Exercise description.
Which lines in the data below contain the string "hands"? Show each one.

======== Data shown ========

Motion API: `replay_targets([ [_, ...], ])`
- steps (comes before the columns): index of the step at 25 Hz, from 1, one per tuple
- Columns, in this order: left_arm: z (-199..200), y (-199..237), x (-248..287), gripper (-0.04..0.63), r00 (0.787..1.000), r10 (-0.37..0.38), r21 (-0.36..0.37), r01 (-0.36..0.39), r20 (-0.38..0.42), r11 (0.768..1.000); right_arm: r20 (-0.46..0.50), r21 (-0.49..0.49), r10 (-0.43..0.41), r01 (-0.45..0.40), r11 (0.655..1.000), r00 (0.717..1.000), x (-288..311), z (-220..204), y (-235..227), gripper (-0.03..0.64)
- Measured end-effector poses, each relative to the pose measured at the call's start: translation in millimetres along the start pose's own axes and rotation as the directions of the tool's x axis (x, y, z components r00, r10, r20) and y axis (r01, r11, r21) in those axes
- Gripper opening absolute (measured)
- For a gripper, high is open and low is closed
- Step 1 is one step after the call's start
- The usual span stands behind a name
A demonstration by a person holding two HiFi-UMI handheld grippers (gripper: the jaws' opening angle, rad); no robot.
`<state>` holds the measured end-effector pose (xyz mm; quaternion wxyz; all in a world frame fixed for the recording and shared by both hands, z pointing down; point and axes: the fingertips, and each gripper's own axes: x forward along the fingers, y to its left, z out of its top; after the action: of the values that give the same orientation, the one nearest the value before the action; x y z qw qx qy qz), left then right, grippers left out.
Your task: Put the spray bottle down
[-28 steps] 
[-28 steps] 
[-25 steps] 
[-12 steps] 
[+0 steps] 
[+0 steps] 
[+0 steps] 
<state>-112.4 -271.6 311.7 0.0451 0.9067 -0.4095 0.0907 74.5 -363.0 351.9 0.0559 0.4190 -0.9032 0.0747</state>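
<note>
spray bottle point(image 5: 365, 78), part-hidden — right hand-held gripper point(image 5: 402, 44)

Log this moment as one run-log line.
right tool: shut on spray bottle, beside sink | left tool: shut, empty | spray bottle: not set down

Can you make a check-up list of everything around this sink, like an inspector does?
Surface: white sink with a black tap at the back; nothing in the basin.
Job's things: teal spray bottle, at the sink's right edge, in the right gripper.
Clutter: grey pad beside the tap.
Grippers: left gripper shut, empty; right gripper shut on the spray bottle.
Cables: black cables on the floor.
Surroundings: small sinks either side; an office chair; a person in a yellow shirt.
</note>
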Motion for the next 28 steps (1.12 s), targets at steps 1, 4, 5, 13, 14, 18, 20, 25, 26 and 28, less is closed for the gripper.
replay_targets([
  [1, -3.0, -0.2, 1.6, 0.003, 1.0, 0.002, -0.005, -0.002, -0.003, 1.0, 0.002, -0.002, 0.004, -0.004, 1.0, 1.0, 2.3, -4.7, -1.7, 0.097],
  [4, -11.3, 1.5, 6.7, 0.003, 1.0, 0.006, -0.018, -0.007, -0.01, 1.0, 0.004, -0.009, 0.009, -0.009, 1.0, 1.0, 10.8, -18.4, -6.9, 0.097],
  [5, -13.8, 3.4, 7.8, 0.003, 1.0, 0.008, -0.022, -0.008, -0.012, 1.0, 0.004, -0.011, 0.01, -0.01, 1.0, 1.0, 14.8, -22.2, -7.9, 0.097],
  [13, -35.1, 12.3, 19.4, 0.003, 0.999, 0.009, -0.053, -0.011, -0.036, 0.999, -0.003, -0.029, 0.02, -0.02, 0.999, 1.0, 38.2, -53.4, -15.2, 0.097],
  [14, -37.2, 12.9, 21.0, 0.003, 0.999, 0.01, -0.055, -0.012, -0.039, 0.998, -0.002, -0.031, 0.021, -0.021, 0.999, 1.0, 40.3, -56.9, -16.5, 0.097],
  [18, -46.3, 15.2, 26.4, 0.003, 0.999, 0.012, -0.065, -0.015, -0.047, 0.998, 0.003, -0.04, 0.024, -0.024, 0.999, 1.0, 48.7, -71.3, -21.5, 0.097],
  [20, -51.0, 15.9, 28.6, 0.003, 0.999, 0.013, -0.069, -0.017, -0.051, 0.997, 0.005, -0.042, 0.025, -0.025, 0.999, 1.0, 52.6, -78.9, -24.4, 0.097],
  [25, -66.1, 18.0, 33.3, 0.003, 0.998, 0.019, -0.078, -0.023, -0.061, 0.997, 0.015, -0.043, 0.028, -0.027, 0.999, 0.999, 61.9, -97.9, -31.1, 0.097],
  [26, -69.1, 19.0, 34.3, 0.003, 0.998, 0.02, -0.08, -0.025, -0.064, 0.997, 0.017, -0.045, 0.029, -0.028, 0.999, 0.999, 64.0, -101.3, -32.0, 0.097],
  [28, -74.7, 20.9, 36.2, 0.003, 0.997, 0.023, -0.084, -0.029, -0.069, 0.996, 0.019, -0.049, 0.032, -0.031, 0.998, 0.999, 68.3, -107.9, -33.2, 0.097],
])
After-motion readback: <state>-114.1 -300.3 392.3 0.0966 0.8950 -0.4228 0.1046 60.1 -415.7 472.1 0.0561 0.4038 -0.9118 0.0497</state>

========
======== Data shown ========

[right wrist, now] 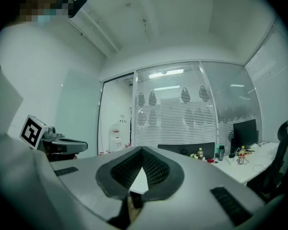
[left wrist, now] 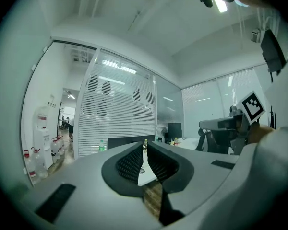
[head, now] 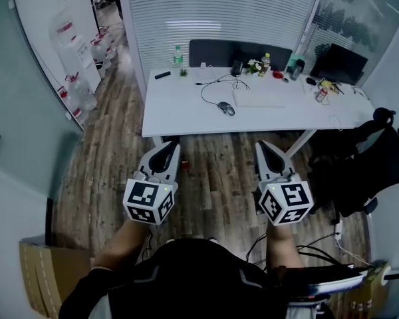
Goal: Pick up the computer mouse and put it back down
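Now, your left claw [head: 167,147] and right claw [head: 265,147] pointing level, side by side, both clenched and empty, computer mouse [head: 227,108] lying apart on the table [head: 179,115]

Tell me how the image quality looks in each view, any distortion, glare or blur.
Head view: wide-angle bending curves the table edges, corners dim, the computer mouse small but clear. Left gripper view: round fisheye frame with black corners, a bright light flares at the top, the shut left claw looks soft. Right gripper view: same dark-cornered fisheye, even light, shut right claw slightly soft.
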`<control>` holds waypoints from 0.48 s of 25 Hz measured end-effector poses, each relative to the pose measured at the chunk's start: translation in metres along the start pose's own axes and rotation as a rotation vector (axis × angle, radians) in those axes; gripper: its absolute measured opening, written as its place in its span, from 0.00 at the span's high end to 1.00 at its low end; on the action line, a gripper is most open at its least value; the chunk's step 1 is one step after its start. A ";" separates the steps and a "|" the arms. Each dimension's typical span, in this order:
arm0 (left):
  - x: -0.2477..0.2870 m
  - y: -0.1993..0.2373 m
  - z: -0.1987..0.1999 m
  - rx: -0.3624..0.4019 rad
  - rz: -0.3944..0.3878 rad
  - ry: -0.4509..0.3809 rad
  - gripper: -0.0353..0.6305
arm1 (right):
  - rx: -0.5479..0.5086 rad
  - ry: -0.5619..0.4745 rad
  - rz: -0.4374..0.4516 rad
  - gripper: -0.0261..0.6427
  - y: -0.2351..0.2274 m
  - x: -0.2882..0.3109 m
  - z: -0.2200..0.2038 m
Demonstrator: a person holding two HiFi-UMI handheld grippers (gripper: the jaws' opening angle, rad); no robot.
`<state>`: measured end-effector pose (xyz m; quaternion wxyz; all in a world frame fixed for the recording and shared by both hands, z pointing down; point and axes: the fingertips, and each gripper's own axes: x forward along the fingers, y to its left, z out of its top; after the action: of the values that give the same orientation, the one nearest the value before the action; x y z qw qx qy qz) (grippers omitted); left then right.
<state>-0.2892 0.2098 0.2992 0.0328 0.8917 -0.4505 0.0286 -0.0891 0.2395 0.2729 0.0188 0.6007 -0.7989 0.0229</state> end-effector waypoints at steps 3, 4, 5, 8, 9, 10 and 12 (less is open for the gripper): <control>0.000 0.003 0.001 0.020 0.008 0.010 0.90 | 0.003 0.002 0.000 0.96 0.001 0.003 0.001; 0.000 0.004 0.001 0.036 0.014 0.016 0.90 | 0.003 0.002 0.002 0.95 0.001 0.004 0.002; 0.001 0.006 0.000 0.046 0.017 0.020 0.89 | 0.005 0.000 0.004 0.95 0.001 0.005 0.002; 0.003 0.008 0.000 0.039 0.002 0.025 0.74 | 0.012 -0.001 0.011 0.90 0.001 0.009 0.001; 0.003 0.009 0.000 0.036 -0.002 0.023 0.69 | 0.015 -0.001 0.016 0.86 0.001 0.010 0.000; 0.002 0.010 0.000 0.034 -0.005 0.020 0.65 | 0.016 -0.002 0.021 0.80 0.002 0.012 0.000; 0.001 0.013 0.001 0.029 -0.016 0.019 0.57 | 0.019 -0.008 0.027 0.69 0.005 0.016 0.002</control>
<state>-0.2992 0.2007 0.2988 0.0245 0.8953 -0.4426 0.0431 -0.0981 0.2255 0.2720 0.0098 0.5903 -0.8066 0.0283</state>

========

Response to this task.
`<state>` holds the measured end-effector pose (xyz mm; quaternion wxyz; all in a world frame fixed for the recording and shared by both hands, z pointing down; point and axes: the fingertips, and each gripper's own axes: x forward along the fingers, y to its left, z out of its top; after the action: of the values that give the same orientation, the one nearest the value before the action; x y z qw qx qy qz), left then right, grippers left out.
`<state>`: measured end-effector pose (xyz m; quaternion wxyz; all in a world frame fixed for the recording and shared by both hands, z pointing down; point and axes: the fingertips, and each gripper's own axes: x forward along the fingers, y to its left, z out of its top; after the action: of the values that give the same orientation, the one nearest the value before the action; x y z qw qx qy qz) (grippers omitted); left then right.

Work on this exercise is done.